On 5/31/23 20:01, Ilya Dryomov wrote:
On Wed, May 31, 2023 at 1:33 PM Xiubo Li <xiubli@xxxxxxxxxx> wrote:
On 5/31/23 19:09, Ilya Dryomov wrote:
On Thu, May 25, 2023 at 4:45 AM <xiubli@xxxxxxxxxx> wrote:
From: Xiubo Li <xiubli@xxxxxxxxxx>
There is racy between capsnaps flush and removing the inode from
'mdsc->snap_flush_list' list:
Thread A Thread B
ceph_queue_cap_snap()
-> allocate 'capsnapA'
->ihold('&ci->vfs_inode')
->add 'capsnapA' to 'ci->i_cap_snaps'
->add 'ci' to 'mdsc->snap_flush_list'
...
ceph_flush_snaps()
->__ceph_flush_snaps()
->__send_flush_snap()
handle_cap_flushsnap_ack()
->iput('&ci->vfs_inode')
this also will release 'ci'
...
ceph_handle_snap()
->flush_snaps()
->iterate 'mdsc->snap_flush_list'
->get the stale 'ci'
->remove 'ci' from ->ihold(&ci->vfs_inode) this
'mdsc->snap_flush_list' will WARNING
To fix this we will remove the 'ci' from 'mdsc->snap_flush_list'
list just before '__send_flush_snaps()' to make sure the flushsnap
'ack' will always after removing the 'ci' from 'snap_flush_list'.
Hi Xiubo,
I'm not sure I'm following the logic here. If the issue is that the
inode can be released by handle_cap_flushsnap_ack(), meaning that ci is
unsafe to dereference after the ack is received, what makes e.g. the
following snippet in __ceph_flush_snaps() work:
ret = __send_flush_snap(inode, session, capsnap, cap->mseq,
oldest_flush_tid);
if (ret < 0) {
pr_err("__flush_snaps: error sending cap flushsnap, "
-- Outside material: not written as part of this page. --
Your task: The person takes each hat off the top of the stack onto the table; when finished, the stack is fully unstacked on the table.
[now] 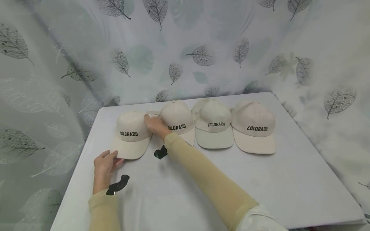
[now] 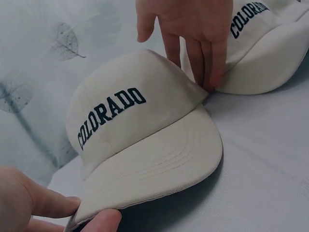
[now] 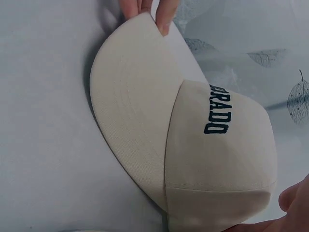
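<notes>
An off-white baseball cap with dark COLORADO lettering sits at the left of a row of similar caps, brim facing the near side. My left hand pinches the left corner of its brim, thumb on one face and fingers on the other, as the left wrist view shows. At the right side of its crown is my right hand, fingers straight and pointing down between this cap and the neighbouring cap. In the right wrist view only part of the right hand shows, by the crown.
A pale grey-white cap and another off-white cap continue the row to the right, close together. All stand on a white-covered table. A leaf-patterned curtain hangs behind and at both sides.
</notes>
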Demonstrator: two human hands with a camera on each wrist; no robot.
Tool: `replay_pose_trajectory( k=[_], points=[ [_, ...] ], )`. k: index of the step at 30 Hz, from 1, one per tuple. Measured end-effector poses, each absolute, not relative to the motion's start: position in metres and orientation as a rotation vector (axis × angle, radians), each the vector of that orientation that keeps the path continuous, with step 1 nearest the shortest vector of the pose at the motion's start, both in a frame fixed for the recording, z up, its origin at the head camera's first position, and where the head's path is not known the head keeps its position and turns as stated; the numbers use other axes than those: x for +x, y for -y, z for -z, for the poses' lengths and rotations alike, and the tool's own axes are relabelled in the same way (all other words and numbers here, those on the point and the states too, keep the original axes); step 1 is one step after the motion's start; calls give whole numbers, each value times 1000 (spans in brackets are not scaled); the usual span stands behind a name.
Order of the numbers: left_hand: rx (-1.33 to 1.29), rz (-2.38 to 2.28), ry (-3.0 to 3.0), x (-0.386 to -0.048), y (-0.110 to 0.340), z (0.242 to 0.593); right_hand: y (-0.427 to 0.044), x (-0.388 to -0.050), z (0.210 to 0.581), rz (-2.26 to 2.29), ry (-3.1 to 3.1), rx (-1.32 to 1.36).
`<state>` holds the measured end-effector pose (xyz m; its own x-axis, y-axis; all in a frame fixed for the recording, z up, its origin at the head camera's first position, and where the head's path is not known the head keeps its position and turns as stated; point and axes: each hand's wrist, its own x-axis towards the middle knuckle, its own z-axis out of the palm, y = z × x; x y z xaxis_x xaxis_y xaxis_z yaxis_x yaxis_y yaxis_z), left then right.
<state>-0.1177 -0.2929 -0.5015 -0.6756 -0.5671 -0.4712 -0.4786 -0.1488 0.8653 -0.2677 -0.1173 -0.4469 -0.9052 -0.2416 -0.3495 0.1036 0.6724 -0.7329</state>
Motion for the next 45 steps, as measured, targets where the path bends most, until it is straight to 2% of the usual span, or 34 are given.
replay_pose_trajectory(
  k=[7,14,22,35,45],
  points=[
    [1245,1961,2011,-120,292,502,115,-267,444,1082,-2483,-146],
    [1245,1956,2016,-119,292,501,117,-266,445,1292,-2417,29],
    [1213,1954,2022,-115,296,500,121,-271,452,1383,-2528,-67],
    [1216,2019,1910,-124,299,488,120,-282,447,1589,-2372,34],
    [1213,2012,1937,-130,296,480,117,-288,444,1646,-2326,12]
  ],
)
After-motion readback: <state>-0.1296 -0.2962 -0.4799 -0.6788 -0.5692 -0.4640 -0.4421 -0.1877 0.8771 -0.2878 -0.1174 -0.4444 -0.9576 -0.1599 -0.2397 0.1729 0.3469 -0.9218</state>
"ino (%llx.%llx) tid %llu follows %llu\n",
ceph_vinop(inode), cf->tid, capsnap->follows);
}
ceph_put_cap_snap(capsnap);
spin_lock(&ci->i_ceph_lock);
If the ack is handled after capsnap is put but before ci->i_ceph_lock
is reacquired, could use-after-free occur inside spin_lock()?
Yeah, certainly this could happen.
After the 'ci' being freed it's possible that the 'ci' is still cached
in the 'ceph_inode_cachep' slab caches or reused by others, so
dereferring the 'ci' mostly won't crash. But just before freeing 'ci'
Dereferencing an invalid pointer is a major bug regardless of whether
it leads to a crash. Crashing fast is actually a pretty good case as
far as potential outcomes go.
This needs to be addressed: just removing ci from mdsc->snap_flush_list
earlier obviously doesn't cut it.
This could make sure that the 'ci' will be remove from the
'mdsc->snap_flush_list' list before the ack.
While there is another method to fix this, which is to increase the
'i_count' instead when adding the 'ci' to the 'mdsc->snap_flush_list'
list. This one seems safer ?
Thanks
- Xiubo
Thanks,
Ilya